In cases where a fungal infection is suspected, the typical treatment involves antifungal creams or oral medications. If there is no response to antifungal therapy, it may indicate that the lesion is not fungal in nature. Misdiagnosis can occur, particularly if the symptoms overlap with other conditions. Therefore, it is advisable to revisit your healthcare provider for a thorough re-evaluation. This may include a physical examination, a detailed medical history, and possibly laboratory tests such as a skin scraping or culture to identify the exact cause of the lesion.

In addition to misdiagnosis, other factors could contribute to the persistence of the skin lesion. These include inadequate treatment duration, improper application of medications, or underlying conditions that may predispose the skin to infections or irritations, such as diabetes or immunosuppression. Furthermore, if there is ongoing exposure to irritants (such as soaps, lotions, or fabrics) or if personal hygiene practices are not optimal, these could exacerbate the condition.

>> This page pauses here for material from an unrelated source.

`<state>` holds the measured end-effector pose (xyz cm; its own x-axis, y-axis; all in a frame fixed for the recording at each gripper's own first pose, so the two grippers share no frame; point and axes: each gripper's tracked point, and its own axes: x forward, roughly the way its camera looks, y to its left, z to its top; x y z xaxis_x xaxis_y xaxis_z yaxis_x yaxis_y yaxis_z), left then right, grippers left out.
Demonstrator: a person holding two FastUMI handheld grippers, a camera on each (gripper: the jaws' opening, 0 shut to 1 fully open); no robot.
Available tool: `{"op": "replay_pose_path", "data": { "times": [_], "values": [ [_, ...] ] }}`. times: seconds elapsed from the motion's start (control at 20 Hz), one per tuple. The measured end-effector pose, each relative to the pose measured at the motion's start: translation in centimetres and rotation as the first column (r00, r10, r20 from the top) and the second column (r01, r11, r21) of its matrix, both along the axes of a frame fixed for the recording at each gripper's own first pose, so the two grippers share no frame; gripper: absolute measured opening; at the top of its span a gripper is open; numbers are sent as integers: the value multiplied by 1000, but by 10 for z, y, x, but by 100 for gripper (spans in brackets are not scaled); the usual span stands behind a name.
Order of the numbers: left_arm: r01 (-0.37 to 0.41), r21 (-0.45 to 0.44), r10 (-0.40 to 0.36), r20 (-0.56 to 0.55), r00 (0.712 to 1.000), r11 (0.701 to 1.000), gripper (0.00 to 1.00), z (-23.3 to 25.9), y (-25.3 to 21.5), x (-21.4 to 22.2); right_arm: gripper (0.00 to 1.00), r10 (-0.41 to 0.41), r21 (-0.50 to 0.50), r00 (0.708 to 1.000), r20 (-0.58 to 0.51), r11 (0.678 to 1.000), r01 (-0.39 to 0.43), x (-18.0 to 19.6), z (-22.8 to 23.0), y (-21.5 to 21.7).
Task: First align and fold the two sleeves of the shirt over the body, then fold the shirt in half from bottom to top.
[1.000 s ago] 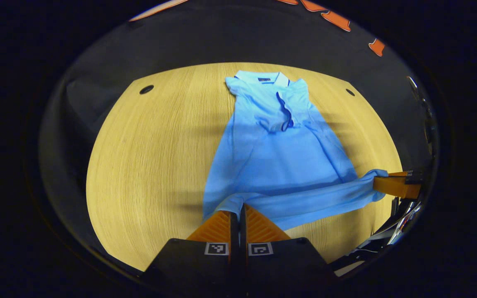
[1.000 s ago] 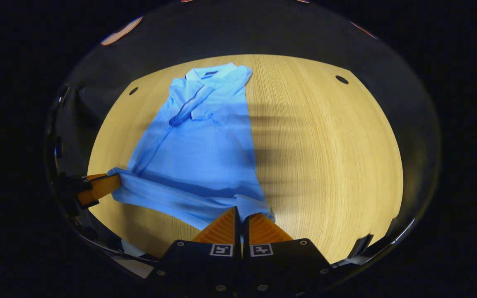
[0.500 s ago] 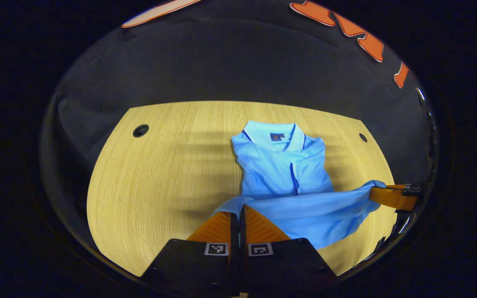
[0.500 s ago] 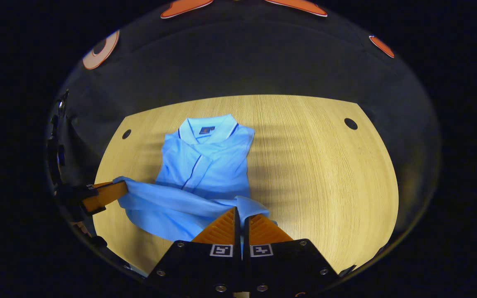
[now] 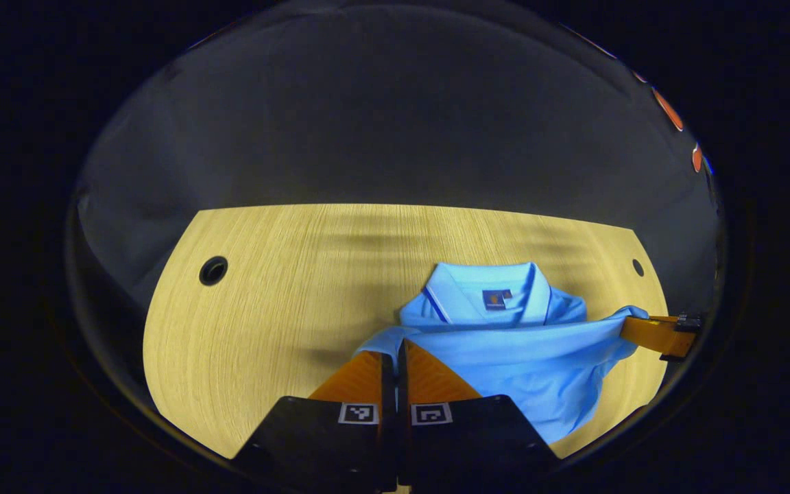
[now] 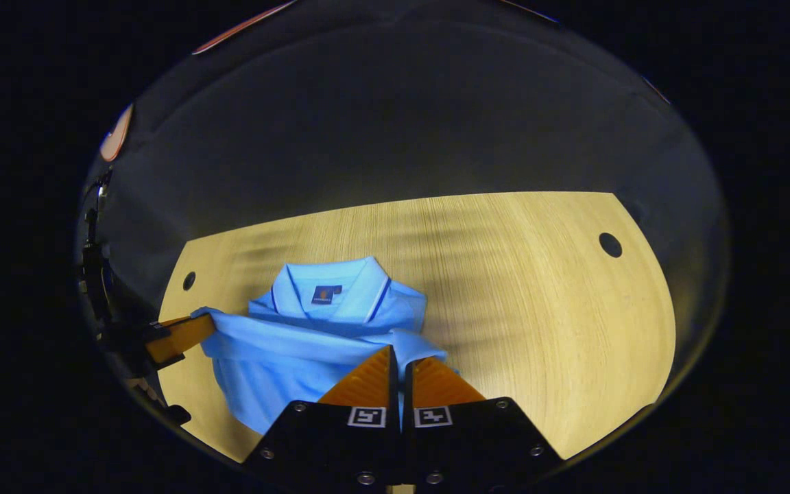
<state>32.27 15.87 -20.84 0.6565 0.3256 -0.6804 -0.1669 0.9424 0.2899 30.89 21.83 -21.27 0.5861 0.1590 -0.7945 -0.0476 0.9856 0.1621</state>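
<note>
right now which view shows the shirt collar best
Right gripper view: the collar lies open, more of it clear of the raised hem. Left gripper view shows the collar too, lower part hidden by the hem.

Blue shirt (image 5: 505, 357), hem lifted toward collar

Left claw (image 5: 396, 351) closed on the shirt's (image 5: 505, 357) lifted bottom edge, right claw (image 5: 642, 329) pinching the same edge at far right, hem stretched between them above the collar (image 5: 484, 295), wooden table (image 5: 285, 288) with a round hole (image 5: 213, 270)
</note>
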Motion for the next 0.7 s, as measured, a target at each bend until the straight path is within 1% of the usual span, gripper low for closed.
{"op": "replay_pose_path", "data": {
  "times": [0.05,0.1,0.15,0.2,0.25,0.3,0.35,0.45,0.5,0.65,0.7],
  "values": [
    [12,10,-12,-2,1000,1000,4,0,1,3,1,-9,-4,1000,-2,1000,9,4,-7,-1],
    [24,15,-24,-4,1000,1000,7,-3,-1,6,4,-14,-24,1000,2,1000,14,4,-9,-6],
    [23,29,-23,-6,1000,999,12,-4,1,9,10,-10,-43,1000,13,999,11,7,-11,-10],
    [20,22,-20,-1,1000,1000,25,-5,-1,9,14,-6,-60,1000,16,998,7,8,-9,-14],
    [12,5,-12,10,1000,1000,27,-4,-4,7,22,1,-66,1000,12,998,-1,8,-19,-12],
    [1,-2,-1,31,1000,1000,45,-3,-4,6,38,6,-70,1000,16,998,-5,4,-16,-12],
    [-14,22,13,58,998,1000,64,6,2,5,53,4,-71,999,35,997,-2,4,-10,-14],
    [-19,73,10,114,993,997,100,27,7,-4,96,-10,-64,995,96,998,17,1,8,-18],
    [-17,88,4,148,989,996,100,42,5,-11,100,-17,-57,992,124,998,24,-3,20,-20],
    [-11,117,-21,267,963,993,100,96,-3,-35,100,-29,-30,975,219,999,37,-22,60,-26],
    [-10,125,-30,312,950,992,100,116,-10,-47,100,-33,-23,967,252,999,40,-30,76,-29]
  ]
}}
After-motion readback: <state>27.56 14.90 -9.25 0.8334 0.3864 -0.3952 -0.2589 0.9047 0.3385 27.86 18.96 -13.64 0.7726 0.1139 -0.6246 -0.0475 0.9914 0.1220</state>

Regarding treatment, if the lesion is confirmed to be fungal and there is still no improvement, your doctor may consider switching to a different antifungal agent or exploring other treatment options. If a bacterial infection is suspected, antibiotics may be necessary. For dermatitis or other inflammatory conditions, topical steroids or other anti-inflammatory medications might be indicated.

It is also important to maintain good hygiene practices, including keeping the area clean and dry, avoiding tight clothing, and using mild, fragrance-free soaps. If you suspect that certain products may be causing irritation, it may be beneficial to eliminate them from your routine.

In summary, if you have a persistent skin lesion on the penis that has not improved after two weeks of treatment for a fungal infection, it is advisable to seek further medical evaluation. A thorough reassessment can help determine the correct diagnosis and appropriate treatment plan. Remember, early intervention can prevent complications and promote healing, so do not hesitate to follow up with your healthcare provider.